When you find the line that contains "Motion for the", restate it and all lines after it exactly, stopping at the end of the material.

|---|

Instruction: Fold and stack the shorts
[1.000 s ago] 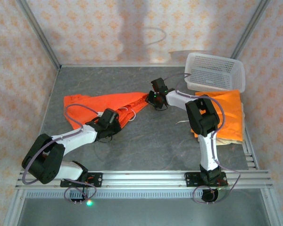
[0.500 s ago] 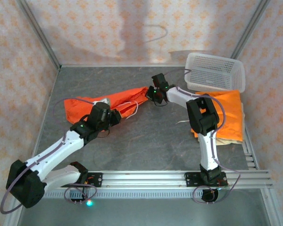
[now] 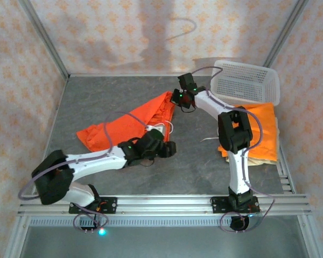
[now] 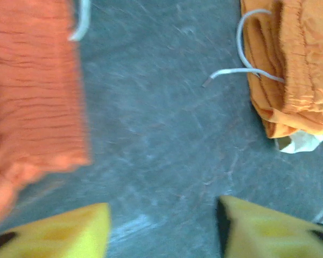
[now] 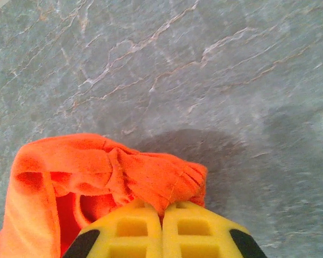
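From overhead I saw the grey table (image 3: 188, 161) with the loose orange shorts (image 3: 145, 115) strung out between my two claws. One corner was at the right claw (image 3: 176, 99). The other end lay spread behind and to the left of the left claw (image 3: 169, 149). The white mesh basket (image 3: 245, 80) sat just to the right of the right claw, and the folded orange stack (image 3: 264, 129) lay nearer me, on that arm's right.

The right wrist camera gave me the grip itself. The right claw (image 5: 161, 215) had its yellow pads pressed together on a bunched fold of the loose orange shorts (image 5: 118, 172), with bare marbled table ahead of it.

The left wrist camera showed the left claw (image 4: 161, 226) standing wide, nothing between its fingers (image 4: 59, 231) but table. The gathered waistband of the loose orange shorts (image 4: 32, 97) lay ahead to its left, blurred. The folded orange stack (image 4: 296, 64) was ahead to its right, well apart. A white drawstring (image 4: 239, 40) curled off the stack's edge, and a pale scrap of cloth (image 4: 304, 142) poked out beneath it.
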Available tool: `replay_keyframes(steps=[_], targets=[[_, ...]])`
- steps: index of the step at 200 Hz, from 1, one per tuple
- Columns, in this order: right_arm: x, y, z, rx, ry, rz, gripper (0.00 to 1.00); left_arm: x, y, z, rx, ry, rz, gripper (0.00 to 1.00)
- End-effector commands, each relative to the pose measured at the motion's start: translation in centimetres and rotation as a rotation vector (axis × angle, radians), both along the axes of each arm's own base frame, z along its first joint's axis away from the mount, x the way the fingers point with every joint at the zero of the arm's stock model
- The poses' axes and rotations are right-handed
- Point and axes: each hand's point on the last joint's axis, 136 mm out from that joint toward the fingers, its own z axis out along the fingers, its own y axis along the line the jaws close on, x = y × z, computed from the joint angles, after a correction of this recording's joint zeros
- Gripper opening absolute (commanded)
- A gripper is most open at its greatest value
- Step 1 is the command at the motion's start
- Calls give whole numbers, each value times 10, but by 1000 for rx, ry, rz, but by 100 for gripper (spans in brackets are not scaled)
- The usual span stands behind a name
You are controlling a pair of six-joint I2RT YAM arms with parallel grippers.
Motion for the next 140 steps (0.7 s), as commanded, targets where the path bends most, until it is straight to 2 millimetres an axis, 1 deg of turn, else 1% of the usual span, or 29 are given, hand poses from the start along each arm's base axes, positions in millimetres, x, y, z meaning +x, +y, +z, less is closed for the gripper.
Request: replay_keyframes(steps=[1, 8, 18, 28, 36, 37, 38, 45, 55, 65, 77, 87, 98, 118, 140], targets=[[-3, -15, 36, -81, -71, 33, 10, 16, -21, 61, -113, -169, -16, 74], [-6, -18, 40, -103, -78, 44, 20, 19, -12, 73, -94, -209, 5, 82], [-12, -25, 44, -138, -84, 53, 28, 23, 6, 84, -35, -250, 47, 89], [-18, -30, 46, -167, -89, 66, 39, 26, 33, 92, 40, -265, 104, 90], [-24, -34, 47, -185, -90, 74, 49, 26, 56, 91, 103, -256, 146, 90], [-24, -35, 47, -188, -90, 74, 50, 28, 59, 94, 100, -261, 158, 90], [-25, -36, 47, -189, -89, 76, 52, 26, 62, 90, 119, -250, 158, 90], [-31, -38, 47, -195, -89, 85, 60, 25, 84, 89, 164, -233, 199, 89], [-41, -40, 46, -195, -78, 101, 68, 20, 115, 84, 230, -208, 247, 87], [-52, -40, 45, -179, -65, 119, 72, 12, 144, 78, 303, -180, 285, 86], [-68, -37, 43, -131, -50, 140, 74, 0, 168, 72, 378, -155, 298, 84], [-83, -30, 42, -73, -39, 164, 78, -9, 179, 66, 419, -135, 293, 82], [-102, -24, 39, -30, -21, 193, 82, -18, 184, 57, 441, -99, 282, 79], [-138, -12, 30, -19, 4, 242, 84, -29, 192, 33, 506, -16, 273, 73], [-178, 6, 20, -15, 17, 300, 85, -34, 198, 8, 604, 58, 252, 68]])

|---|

Solution for this task:
Motion for the next 140 steps (0.7 s), as commanded, targets where the path bends most, until it is straight to 2 millimetres an axis, 1 deg of turn, else 1% of the usual span, or 29 are given, hand poses from the start along each arm's base axes, positions in millimetres, x, y, z meaning +x, +y, +z, less is closed for the gripper.
Request: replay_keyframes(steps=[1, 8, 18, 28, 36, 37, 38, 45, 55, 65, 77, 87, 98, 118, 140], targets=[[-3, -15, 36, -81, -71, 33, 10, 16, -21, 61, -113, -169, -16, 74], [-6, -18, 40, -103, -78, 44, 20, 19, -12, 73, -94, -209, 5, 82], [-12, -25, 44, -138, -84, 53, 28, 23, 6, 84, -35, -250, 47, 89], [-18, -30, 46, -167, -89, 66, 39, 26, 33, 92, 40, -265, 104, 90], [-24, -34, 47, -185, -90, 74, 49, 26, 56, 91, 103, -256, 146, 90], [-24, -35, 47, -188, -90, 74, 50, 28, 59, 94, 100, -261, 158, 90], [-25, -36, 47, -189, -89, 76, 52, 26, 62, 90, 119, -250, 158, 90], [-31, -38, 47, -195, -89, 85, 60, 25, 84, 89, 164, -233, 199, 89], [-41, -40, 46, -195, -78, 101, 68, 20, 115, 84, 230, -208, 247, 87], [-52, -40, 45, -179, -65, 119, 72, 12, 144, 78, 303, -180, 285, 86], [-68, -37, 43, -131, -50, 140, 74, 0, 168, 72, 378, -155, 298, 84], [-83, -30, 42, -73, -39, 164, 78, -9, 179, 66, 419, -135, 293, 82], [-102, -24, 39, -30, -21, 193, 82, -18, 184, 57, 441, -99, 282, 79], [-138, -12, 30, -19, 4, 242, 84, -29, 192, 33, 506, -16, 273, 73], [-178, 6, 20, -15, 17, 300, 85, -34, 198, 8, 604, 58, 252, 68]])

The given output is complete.